When I first walked into Jimmy T’s, I was immediately given a warm welcome from the staff. I was also greeted by a customer, who upon learning that I was a reporter, immediately yelled, “the food is really good! It’s amazing! I’m not even from around here, it’s awesome!”
That customer is only one of the thousands from the Hill, the District and from all over the country who have come to Jimmy T’s Place (501 E Capitol St. SE,) since the Hill institution opened 53 years ago.
James (Jimmy) Tiches, the father of the current owner Cynde Tiches Foster, opened Jimmy T’s in 1969. Cynde said he came from a family that owned restaurants as he was growing up and had always wanted to open his own.
Tiches Sr. also worked for the Architect of the Capitol, doing elevator repair at the Library of Congress. When the drugstore then located on the site of Jimmy T’s went up for sale, he purchased it.
In the early days, Tiches kept characteristics of the drug store; there were comic books all around the store and he sold ice cream, bread and even medicine. The interior was filled with shelves covered in all sorts of products.
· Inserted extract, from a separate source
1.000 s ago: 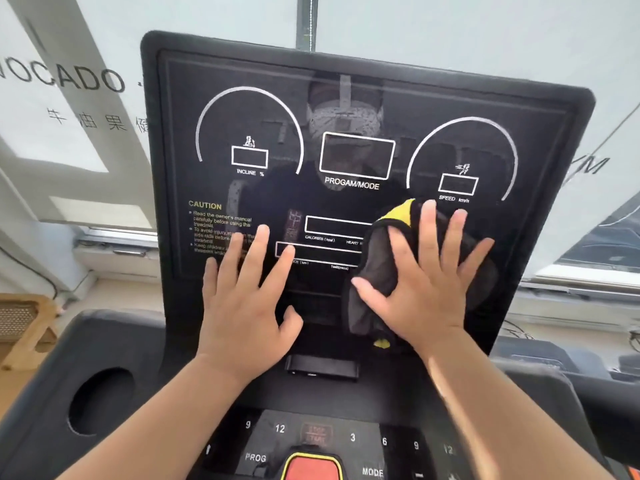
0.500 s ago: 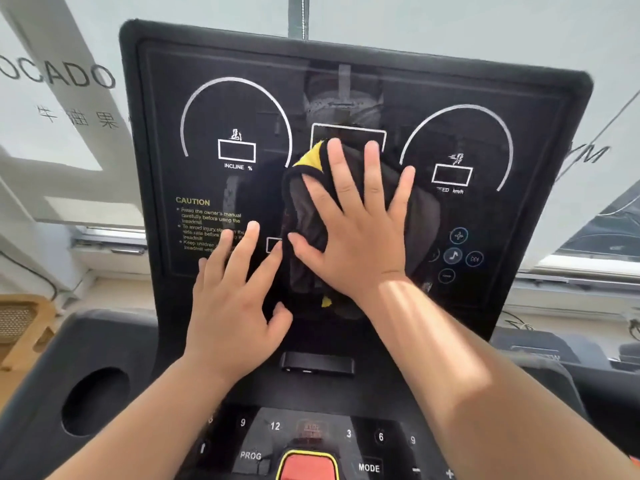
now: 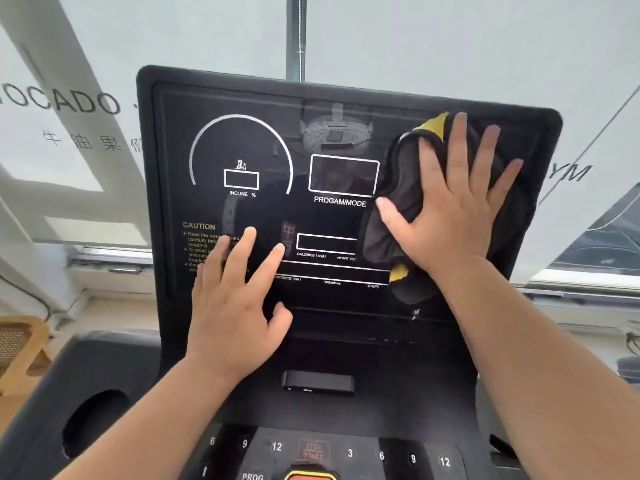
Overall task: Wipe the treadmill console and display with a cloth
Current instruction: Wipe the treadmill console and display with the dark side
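The black treadmill display panel (image 3: 263,140) stands upright in front of me, with white dials and boxes printed on it. My right hand (image 3: 450,206) lies flat with spread fingers on a dark grey cloth with yellow trim (image 3: 391,216), pressing it against the panel's upper right part, over the speed dial. My left hand (image 3: 235,306) rests flat on the lower left of the panel, fingers apart, holding nothing. Below the panel, the console (image 3: 346,452) shows number keys and a red stop button at the bottom edge.
A round cup holder (image 3: 93,420) sits in the console's left wing. A small black slot piece (image 3: 317,382) sits below the display. Behind the treadmill is a window with white blinds and lettering. A wooden object (image 3: 20,344) lies at the far left.
My right hand slid the cloth from the lower right to the panel's centre, then up to the upper right. My left hand stayed on the lower left of the panel.
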The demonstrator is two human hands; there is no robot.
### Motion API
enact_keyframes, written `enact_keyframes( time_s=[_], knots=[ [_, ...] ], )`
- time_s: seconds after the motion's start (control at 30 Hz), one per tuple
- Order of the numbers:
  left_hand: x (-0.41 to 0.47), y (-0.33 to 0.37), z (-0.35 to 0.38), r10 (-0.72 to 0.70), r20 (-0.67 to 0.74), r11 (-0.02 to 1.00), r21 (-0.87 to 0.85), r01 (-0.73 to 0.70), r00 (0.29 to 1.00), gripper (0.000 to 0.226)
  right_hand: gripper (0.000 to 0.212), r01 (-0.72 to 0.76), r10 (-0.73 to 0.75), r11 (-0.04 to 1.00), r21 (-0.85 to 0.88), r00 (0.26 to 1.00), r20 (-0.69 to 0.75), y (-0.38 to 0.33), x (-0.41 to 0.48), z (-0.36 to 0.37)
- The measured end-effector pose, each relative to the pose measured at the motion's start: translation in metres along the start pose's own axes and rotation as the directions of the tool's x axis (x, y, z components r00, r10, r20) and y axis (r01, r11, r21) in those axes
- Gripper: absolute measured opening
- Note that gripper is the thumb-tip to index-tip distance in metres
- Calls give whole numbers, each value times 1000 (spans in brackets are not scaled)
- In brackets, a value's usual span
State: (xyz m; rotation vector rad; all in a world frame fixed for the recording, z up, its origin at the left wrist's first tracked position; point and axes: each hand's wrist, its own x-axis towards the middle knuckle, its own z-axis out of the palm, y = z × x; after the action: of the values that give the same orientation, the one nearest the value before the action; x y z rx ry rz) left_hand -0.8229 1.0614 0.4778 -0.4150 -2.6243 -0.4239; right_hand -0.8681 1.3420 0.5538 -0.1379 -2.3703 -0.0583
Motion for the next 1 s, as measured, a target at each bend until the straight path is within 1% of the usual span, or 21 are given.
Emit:
enact_keyframes(
  time_s=[0.07,0.13,0.2,0.27,0.37,0.47,0.53,0.57,0.6,0.63,0.73,0.83,0.9,0.93,1.0],
  knots=[
    [-1,-2,1,11,2,1000,-4,-11,1000,74,90,-40,40,999,12,999,-22,-18,24,-6],
    [0,-3,2,20,0,1000,-4,-20,1000,75,90,-49,50,999,13,998,-44,-43,41,-8],
    [0,-3,3,18,13,1000,9,-19,1000,76,89,-8,8,1000,3,998,-57,-70,49,-6],
    [-1,-2,4,23,20,1000,19,-23,1000,77,86,109,-109,994,-14,992,-57,-92,49,-2],
    [-2,-4,5,41,5,999,17,-41,999,73,76,314,-313,949,7,948,-50,-101,35,3],
    [-3,-8,6,75,-43,997,-9,-76,996,67,69,531,-531,847,0,847,-2,-80,0,13],
    [-4,-10,7,85,-52,996,-27,-87,995,67,67,624,-624,781,6,781,8,-50,-20,19],
    [-4,-11,7,85,-50,996,-34,-87,995,67,67,645,-645,764,-1,764,2,-32,-24,19],
    [-5,-11,7,82,-42,996,-39,-84,996,67,67,648,-648,762,-21,762,-3,-14,-24,18],
    [-5,-12,7,78,-29,996,-43,-80,997,68,68,632,-633,774,-47,774,-10,1,-20,15],
    [-6,-10,6,58,16,996,-64,-57,998,71,74,498,-502,864,-77,864,-31,20,7,2],
    [-6,-10,2,39,49,995,-92,-34,998,72,81,336,-337,940,-55,941,-13,-2,37,-9],
    [-6,-11,1,37,62,994,-106,-31,997,72,81,253,-254,966,-51,967,-15,-28,53,-12],
    [-6,-12,0,37,68,993,-115,-29,997,72,81,236,-238,970,-58,971,-20,-43,58,-12],
    [-6,-12,-1,40,71,992,-125,-31,997,72,78,260,-262,964,-58,964,-34,-73,60,-8]
  ],
)
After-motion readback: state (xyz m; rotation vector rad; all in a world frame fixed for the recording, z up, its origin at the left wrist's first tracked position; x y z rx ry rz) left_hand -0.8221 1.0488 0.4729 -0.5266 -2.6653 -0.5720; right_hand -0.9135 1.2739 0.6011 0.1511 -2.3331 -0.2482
But Tiches also sold pot roast and meat loaf from behind the food counter. Back then, there were many rooming houses in the area, and neighbors would come for all three meals. Tiches worked long days, starting as early as 5:30 a.m. and sometimes working into the early morning hours in addition to his regular shifts at the Library of Congress.
Jimmy T’s is truly a family-run business. Tiches Foster and the rest of her family grew up on the floor above the restaurant and worked downstairs every day, and that tradition continues. Jimmy T retired in 1988, leaving the restaurant to Foster and her husband, John Foster, who have been running it ever since, with help from their sons.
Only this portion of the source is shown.